Our cultures are peppered with sayings that extol the virtues of a woman and make her the embodiment of a home and a village, even a nation. Musha Mukadzi – which translates to the key person in a home being a woman. On the surface, it seems like a beautiful sentiment but it comes with shackles.

Our mothers and our grandmothers were taught to be resilient, to endure and just like those before them, to be strong. They have been praised for their strength, to strike a woman you strike a rock …. There are many stories of women, whom when facing marital difficulties would simply be told such was the way of life in marriage, stay strong.
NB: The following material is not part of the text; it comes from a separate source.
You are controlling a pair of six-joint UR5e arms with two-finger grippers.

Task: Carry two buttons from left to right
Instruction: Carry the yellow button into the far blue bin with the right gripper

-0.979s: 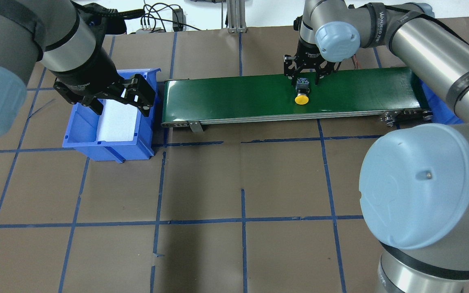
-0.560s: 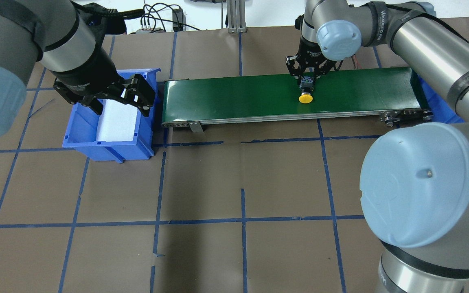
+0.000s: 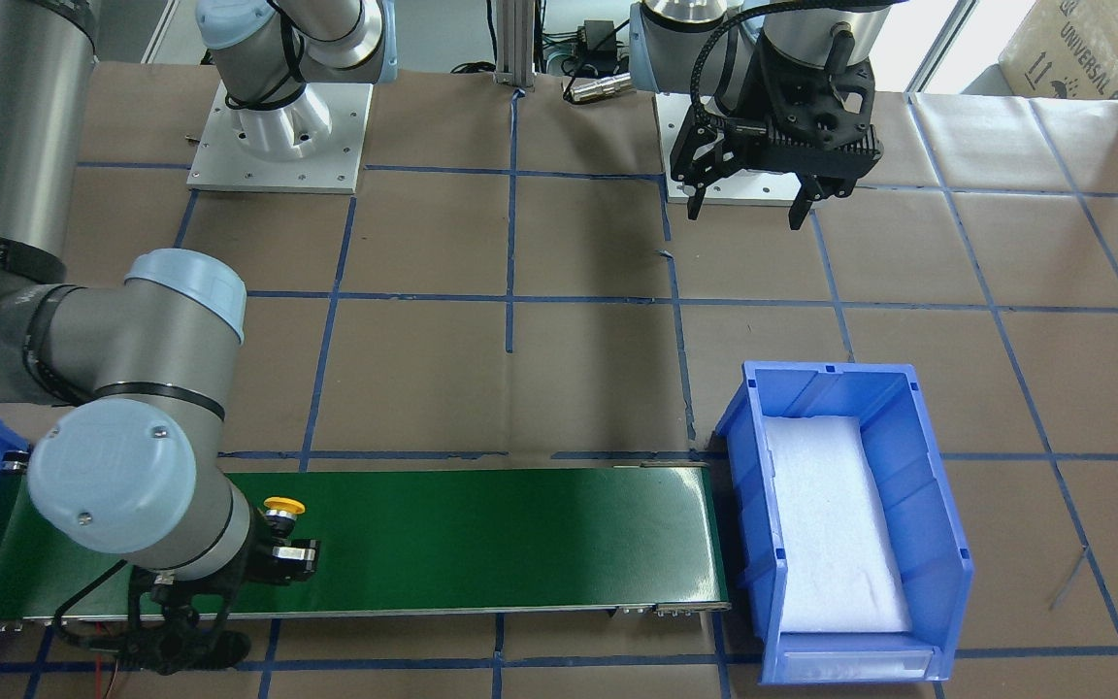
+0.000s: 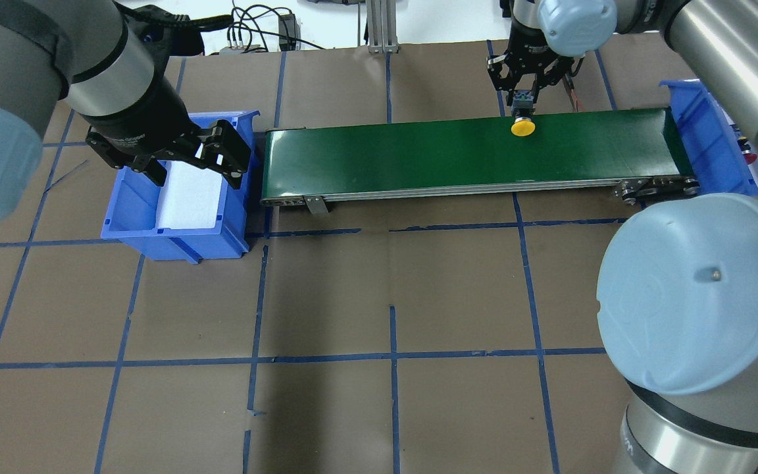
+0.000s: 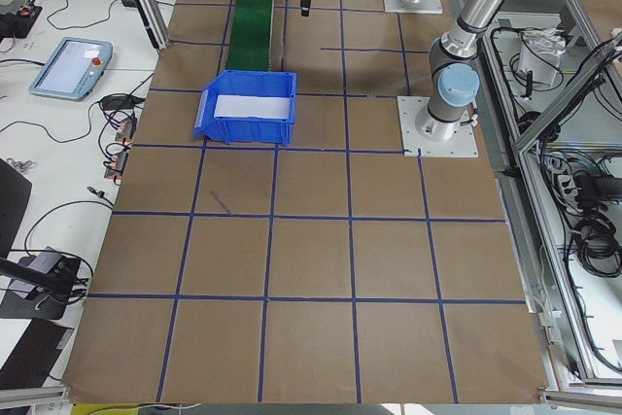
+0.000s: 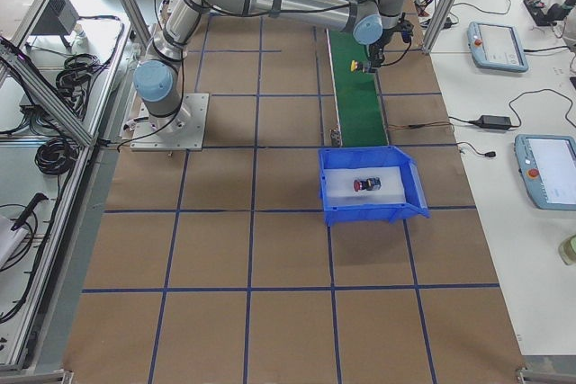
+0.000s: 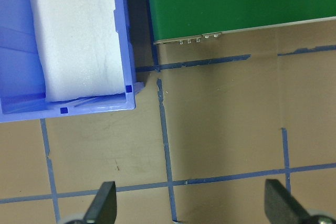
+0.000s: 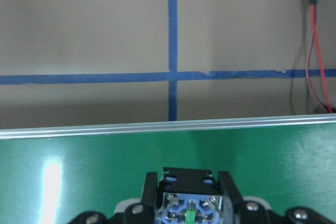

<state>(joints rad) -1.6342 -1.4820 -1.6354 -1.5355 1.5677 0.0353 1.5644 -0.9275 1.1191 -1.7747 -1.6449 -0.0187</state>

This served to glorify suffering, that it almost feels like its commendable to suffer so, instead of offering solutions, one is placated with praise into believing such is the role of a woman, to endure, to not rock the boat or ruffle feathers, or shake tables.

This wasn’t just in a home setting but even the education of the time used to subtly reinforce how women should be seen and not heard, given etiquette classes to be demure. Drilled with a sense of duty on how to be perfect for marriage.
Life has had a sense of irony in how men have a lower life expectancy. I have seen how my grandmothers from both the maternal and paternal side suddenly grew less conservative and conforming when they became widows. If you needed an ally in something that went against tradition then either of the grandmothers would likely be the one to tell you to do what you felt you had to do even when they did not agree with it.
Times have been changing we have been learning and unlearning and relearning.
Daughters of Light, a poem in Batsirai Chigama’s debut poetry book Gather The Children has stayed with me from the time the book was launched back in 2018.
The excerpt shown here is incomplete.